MobiLlama-05B has been integrated in the development version (4.37.0.dev) of `transformers`. Until the official version is released through `pip`, ensure that you are doing one of the following:

* When loading the model, ensure that `trust_remote_code=True` is passed as an argument of the `from_pretrained()` function.

* Update your local `transformers` to the development version: `pip uninstall -y transformers && pip install git+https://github.com/huggingface/transformers`. The previous command is an alternative to cloning and installing from the source.

The current `transformers` version can be verified with: `pip list | grep transformers`.

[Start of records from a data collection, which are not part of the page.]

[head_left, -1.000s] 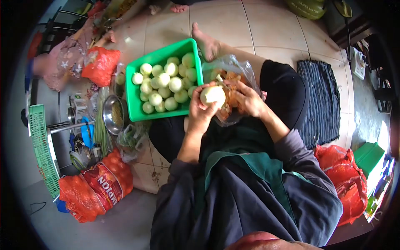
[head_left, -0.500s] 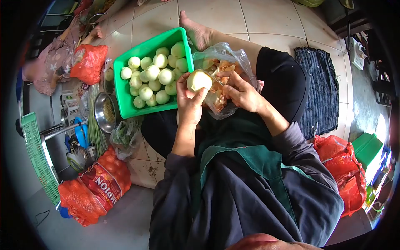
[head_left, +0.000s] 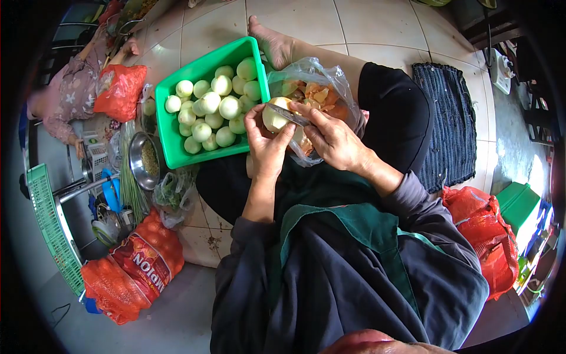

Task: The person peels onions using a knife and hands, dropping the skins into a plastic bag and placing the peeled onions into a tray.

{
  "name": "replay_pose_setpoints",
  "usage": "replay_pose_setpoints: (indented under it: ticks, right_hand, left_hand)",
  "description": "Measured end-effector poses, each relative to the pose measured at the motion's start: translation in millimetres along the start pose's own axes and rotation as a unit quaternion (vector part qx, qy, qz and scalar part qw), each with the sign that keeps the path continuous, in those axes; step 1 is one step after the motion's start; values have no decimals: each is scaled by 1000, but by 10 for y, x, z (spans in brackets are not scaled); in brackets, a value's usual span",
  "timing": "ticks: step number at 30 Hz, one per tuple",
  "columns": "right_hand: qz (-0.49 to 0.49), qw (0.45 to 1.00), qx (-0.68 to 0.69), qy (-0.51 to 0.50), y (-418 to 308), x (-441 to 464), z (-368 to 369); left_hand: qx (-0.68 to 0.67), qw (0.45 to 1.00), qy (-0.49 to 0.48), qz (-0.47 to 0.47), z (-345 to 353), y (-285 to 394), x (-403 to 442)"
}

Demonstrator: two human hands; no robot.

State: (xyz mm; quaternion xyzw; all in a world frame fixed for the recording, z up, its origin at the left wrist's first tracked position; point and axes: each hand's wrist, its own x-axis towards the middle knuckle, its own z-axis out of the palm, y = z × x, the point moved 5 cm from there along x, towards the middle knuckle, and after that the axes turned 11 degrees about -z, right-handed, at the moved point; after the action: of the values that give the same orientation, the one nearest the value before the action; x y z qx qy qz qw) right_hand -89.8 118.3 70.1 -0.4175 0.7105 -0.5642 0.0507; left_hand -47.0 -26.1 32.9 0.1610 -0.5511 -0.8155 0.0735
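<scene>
A pale onion (head_left: 275, 120) sits in my left hand (head_left: 266, 144), whose fingers and thumb wrap round its side. My right hand (head_left: 337, 140) is closed on a knife (head_left: 288, 114), its blade lying across the onion's face. The knife's handle is mostly hidden by my fingers. Just beyond my hands, a clear plastic bag (head_left: 339, 79) holds brown onion skins (head_left: 318, 94). To the left stands a green basin (head_left: 168, 127) with many peeled onions (head_left: 210, 102) in it.
A red mesh sack of onions (head_left: 135, 265) lies at lower left, near a metal bowl (head_left: 137, 162) and a green crate (head_left: 50, 221). Another person (head_left: 73, 88) sits at upper left beside a red bag (head_left: 121, 91). A dark woven mat (head_left: 445, 124) and red sacks (head_left: 480, 236) are on the right.
My right hand has moved left and turned, bringing the knife blade across the onion. The onion in my left hand has tilted slightly. The other person's hand now shows near the white baskets.
</scene>
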Motion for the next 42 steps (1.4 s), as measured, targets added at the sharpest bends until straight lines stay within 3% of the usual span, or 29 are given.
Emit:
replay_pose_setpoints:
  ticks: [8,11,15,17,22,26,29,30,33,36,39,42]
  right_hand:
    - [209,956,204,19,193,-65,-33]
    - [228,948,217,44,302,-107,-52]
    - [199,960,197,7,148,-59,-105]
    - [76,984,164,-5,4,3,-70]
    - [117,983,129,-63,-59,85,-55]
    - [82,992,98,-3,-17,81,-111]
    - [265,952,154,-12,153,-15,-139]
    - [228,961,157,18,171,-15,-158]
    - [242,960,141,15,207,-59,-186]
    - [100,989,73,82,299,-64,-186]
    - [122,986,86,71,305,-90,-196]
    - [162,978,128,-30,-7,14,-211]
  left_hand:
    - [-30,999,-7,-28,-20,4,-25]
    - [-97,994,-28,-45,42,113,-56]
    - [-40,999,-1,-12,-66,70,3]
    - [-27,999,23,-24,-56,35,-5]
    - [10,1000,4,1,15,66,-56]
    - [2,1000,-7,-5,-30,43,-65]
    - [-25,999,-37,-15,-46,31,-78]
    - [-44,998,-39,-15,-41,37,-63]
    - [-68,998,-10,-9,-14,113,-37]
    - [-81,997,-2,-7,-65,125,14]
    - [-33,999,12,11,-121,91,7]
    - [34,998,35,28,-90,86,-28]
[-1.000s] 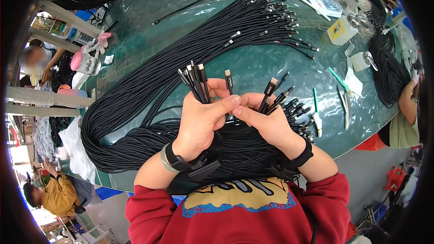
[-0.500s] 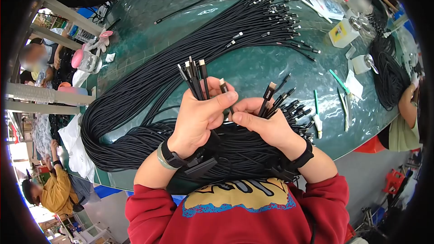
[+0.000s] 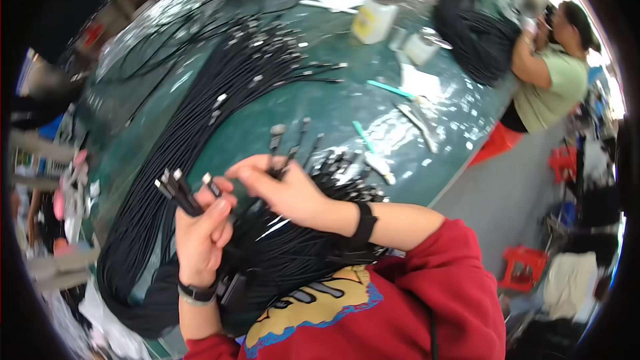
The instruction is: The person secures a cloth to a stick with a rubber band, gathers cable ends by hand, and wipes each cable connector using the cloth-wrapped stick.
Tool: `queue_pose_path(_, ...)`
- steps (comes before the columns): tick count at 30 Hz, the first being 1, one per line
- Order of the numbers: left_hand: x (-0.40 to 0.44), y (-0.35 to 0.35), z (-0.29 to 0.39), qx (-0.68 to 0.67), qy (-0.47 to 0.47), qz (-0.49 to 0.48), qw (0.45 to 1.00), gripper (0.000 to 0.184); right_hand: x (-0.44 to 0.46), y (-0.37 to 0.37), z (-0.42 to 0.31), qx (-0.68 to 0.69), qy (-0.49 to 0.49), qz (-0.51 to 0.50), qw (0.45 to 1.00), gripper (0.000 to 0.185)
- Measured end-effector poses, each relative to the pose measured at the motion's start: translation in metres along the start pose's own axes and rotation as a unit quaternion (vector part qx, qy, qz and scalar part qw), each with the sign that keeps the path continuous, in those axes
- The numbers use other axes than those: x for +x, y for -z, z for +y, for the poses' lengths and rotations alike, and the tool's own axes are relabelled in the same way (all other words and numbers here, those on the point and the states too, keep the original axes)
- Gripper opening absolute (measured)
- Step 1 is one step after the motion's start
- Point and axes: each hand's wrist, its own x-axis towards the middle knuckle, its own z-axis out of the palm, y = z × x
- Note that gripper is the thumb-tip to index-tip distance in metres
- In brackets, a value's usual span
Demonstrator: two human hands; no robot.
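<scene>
My left hand (image 3: 202,237) is closed around several black cables; their metal-tipped connector ends (image 3: 177,190) point up past my fingers. One more connector (image 3: 211,185) stands apart between my thumb and fingertips. Just to the right, my right hand (image 3: 293,190) is closed on a few black cables, and their connector ends (image 3: 277,137) rise blurred above it. The fingertips of both hands are close together. Beneath them lies a thick bundle of black cables (image 3: 300,233), with many connector ends (image 3: 347,177) fanned out to the right.
Another long cable bundle (image 3: 193,113) curves across the green table (image 3: 307,103). Farther back are a bottle with a yellow label (image 3: 373,21), a clear jar (image 3: 423,47), green-handled brushes (image 3: 373,153) and a coiled cable bundle (image 3: 477,33). A person in a light green shirt (image 3: 553,93) is at the right.
The view has swung to the right, so the table and hands appear farther left and the co-worker shows more fully. Both hands still hold cables.
</scene>
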Motion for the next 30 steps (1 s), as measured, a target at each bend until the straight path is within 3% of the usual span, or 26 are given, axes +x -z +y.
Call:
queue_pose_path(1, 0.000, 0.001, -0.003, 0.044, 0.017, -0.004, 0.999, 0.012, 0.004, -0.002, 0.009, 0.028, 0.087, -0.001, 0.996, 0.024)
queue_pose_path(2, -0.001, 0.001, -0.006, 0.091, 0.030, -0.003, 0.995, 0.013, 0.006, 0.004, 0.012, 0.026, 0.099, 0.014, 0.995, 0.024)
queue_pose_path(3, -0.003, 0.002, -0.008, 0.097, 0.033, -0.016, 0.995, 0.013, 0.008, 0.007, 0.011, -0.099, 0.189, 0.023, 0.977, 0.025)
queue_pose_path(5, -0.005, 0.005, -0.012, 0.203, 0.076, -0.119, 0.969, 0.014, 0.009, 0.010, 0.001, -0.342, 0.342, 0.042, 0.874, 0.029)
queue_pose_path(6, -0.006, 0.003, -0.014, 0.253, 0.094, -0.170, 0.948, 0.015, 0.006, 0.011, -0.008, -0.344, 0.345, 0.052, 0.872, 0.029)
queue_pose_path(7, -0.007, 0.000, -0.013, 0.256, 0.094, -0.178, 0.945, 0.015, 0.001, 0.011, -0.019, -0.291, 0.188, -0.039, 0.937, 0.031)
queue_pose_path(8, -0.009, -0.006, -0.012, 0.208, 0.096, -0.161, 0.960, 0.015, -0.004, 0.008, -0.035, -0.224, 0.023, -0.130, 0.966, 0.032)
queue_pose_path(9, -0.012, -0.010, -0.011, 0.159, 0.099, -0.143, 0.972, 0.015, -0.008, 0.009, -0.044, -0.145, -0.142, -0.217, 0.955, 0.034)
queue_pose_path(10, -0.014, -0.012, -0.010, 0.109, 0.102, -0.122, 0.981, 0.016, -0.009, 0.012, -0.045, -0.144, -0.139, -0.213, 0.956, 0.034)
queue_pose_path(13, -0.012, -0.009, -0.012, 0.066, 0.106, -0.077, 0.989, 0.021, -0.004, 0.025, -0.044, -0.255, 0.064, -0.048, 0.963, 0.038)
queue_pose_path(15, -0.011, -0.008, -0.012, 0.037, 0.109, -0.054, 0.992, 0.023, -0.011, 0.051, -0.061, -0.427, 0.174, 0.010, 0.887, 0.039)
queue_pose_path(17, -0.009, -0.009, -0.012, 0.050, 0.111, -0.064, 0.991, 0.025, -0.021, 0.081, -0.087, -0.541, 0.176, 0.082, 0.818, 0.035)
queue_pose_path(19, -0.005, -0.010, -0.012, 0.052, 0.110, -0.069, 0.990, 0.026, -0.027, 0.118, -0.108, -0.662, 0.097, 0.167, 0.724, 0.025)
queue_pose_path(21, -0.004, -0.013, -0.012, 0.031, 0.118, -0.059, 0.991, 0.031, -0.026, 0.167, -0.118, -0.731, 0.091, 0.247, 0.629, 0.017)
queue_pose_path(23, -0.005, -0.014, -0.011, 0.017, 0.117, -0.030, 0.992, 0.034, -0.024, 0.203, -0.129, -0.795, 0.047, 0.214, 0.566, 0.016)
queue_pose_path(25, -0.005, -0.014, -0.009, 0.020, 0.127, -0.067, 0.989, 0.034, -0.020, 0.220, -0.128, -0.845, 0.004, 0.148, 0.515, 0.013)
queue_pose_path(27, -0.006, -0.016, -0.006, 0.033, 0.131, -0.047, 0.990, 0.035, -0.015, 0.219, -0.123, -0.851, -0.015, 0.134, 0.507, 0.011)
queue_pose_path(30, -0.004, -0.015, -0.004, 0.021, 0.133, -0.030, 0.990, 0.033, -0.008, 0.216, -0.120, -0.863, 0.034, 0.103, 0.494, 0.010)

To load a specific checkpoint, simply pass a revision with a value between `"ckpt_000"` and `"ckpt_358"`. If no revision is provided, it will load `"ckpt_359"`, which is the final checkpoint.

```python
import torch
from transformers import AutoModelForCausalLM, AutoTokenizer

torch.set_default_device("cuda")

model = AutoModelForCausalLM.from_pretrained("MBZUAI/MobiLlama-05B", torch_dtype="auto", trust_remote_code=True)
tokenizer = AutoTokenizer.from_pretrained("MBZUAI/MobiLlama-05B", trust_remote_code=True)

text = "Write a C language program to find fibonnaci series?"
input_ids = tokenizer(text, return_tensors="pt").to('cuda').input_ids
outputs = model.generate(input_ids, max_length=1000, repetition_penalty=1.2, pad_token_id=tokenizer.eos_token_id)
print(tokenizer.batch_decode(outputs[:, input_ids.shape[1]:-1])[0].strip())

```

## Intended Uses

Given the nature of the training data, the MobiLlama-05B model is best suited for prompts using the QA format, the chat format, and the code format.